OakForest_iStock_000089139143_LargeYour precious pet is equipped with various mechanisms to combat warm temperatures, but these can only get him or her so far. Indeed, without your expertise and intervention, your pet could be at risk of heatstroke.

Houston is among the top ten most humid places in the country. Higher temps and rising humidity make heat safety for pets even more vital to overall wellness.  


Our climate has four wonderful seasons – of varying warm temperatures, that is. While heatstroke is more likely to affect your pet this summer, it’s important to know how higher temps impact your pet year round. Older pets, pets who carry extra weight, kittens and puppies, short-nosed breeds, and those with compromised immunity should be monitored closely.

How it Works

Your pet regulates body temperature through:

  • Panting
  • Sweating from the paws
  • Exchanging heat from the fur, skin, or ears
  • Licking

Humidity can actually prevent body heat from releasing, and a shorter haircut (but long enough to protect against UV rays) may be an effective way to improve airflow. However, pets with darker coats will continue to absorb heat while sun rays bounce off coats that are lighter.

Too Much Fun?

Your pet won’t give you advance notice that he or she is overheating. If you’re out together, your pet likely wants to please you and won’t want to stop exercising or playing. Because your pet’s internal radiator is limited, it’s critical that you take stock of his or her breathing and behavior. Hint: if it’s too hot outside for you, it’s definitely too hot for your pet.

The Danger Zone

If you notice any of these signs of heatstroke, please call us immediately:

  • Rapid breathing
  • Excessive drooling
  • Staggering or loss of coordination
  • Vomiting
  • Fast pulse
  • Blue, pale, or bright red gums
  • Tongue color changes to purple
  • Unconsciousness

Heat safety for pets means knowing what to do if your pet overheats.

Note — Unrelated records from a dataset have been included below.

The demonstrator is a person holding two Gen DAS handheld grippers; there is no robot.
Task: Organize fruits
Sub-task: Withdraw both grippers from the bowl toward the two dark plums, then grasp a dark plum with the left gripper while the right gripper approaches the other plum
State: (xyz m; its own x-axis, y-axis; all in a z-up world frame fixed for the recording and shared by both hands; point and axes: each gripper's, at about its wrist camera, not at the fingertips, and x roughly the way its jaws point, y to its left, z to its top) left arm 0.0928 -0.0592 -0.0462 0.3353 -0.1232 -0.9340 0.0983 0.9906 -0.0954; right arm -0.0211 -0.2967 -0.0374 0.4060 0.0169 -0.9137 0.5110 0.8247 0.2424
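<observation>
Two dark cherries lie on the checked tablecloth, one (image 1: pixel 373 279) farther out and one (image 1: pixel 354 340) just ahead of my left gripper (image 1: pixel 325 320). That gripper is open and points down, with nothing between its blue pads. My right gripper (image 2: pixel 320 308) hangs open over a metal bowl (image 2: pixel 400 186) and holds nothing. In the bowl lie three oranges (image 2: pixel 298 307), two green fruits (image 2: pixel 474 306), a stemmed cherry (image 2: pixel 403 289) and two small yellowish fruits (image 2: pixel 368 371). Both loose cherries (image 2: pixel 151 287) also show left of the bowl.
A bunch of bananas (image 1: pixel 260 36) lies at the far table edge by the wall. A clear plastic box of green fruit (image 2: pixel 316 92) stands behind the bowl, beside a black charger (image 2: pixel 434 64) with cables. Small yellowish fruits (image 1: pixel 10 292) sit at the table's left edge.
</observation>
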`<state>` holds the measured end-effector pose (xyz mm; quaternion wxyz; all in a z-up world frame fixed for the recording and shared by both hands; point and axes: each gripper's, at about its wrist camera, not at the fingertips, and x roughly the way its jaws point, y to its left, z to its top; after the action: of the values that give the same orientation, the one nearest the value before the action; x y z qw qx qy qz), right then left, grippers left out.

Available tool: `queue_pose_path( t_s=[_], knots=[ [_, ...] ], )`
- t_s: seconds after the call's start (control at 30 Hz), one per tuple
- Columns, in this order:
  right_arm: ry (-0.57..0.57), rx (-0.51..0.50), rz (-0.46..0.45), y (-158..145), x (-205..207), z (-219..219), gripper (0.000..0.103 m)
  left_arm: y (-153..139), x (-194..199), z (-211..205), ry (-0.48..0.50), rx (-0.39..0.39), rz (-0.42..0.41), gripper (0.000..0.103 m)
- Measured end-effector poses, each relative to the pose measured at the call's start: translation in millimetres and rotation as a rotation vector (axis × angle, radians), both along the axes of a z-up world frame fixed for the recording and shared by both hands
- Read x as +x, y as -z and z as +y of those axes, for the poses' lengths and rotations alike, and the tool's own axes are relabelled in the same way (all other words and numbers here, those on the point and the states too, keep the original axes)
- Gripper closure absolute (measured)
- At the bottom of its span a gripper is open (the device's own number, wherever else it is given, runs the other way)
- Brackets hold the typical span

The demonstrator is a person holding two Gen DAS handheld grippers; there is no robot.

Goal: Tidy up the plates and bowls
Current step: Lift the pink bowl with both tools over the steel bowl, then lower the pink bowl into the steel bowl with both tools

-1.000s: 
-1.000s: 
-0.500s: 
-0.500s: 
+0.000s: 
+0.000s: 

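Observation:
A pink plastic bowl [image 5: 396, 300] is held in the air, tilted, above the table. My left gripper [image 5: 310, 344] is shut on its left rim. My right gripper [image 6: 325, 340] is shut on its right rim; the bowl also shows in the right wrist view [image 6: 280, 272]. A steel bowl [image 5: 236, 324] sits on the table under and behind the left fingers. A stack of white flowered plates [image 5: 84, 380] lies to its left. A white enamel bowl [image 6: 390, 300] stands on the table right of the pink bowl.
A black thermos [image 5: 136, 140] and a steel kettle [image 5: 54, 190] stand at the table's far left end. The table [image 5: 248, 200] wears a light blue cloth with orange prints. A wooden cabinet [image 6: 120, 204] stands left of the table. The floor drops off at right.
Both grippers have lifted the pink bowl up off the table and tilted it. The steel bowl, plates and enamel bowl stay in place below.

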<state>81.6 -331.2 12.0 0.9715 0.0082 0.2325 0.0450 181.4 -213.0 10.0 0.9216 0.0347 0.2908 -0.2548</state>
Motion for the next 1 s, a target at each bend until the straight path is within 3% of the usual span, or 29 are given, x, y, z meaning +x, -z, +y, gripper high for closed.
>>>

If his or her temperature climbs above 104 degrees, seek help right away. Decrease internal temperature gradually by covering your pet in towels soaked in lukewarm water. Don’t use ice water, as this will bring body temperature down too far, too quickly.

If left alone, heatstroke can lead to stroke, seizures, heart failure, or death.

Heat Safety for Pets

The best practices around heat safety for pets include keeping your pet cool and comfortable at all times. Fresh water should be replenished throughout the day, and abundant shade is highly recommended. Other tips include:

  • Limit outdoor exercise to early morning or evening when temperatures are more mellow and ground surfaces aren’t as hot.
  • Groom your pet daily to minimize the amount of insulating fur, or opt for a shorter haircut during the summer (be careful of sunburns!).
  • Provide frozen treats after spending time in the sun.
  • Fill up a kiddie pool in the backyard or run the sprinkler to encourage cool water play and wading.
  • Make use of air conditioning, fans, sun-blocking curtains, and low lighting inside your home.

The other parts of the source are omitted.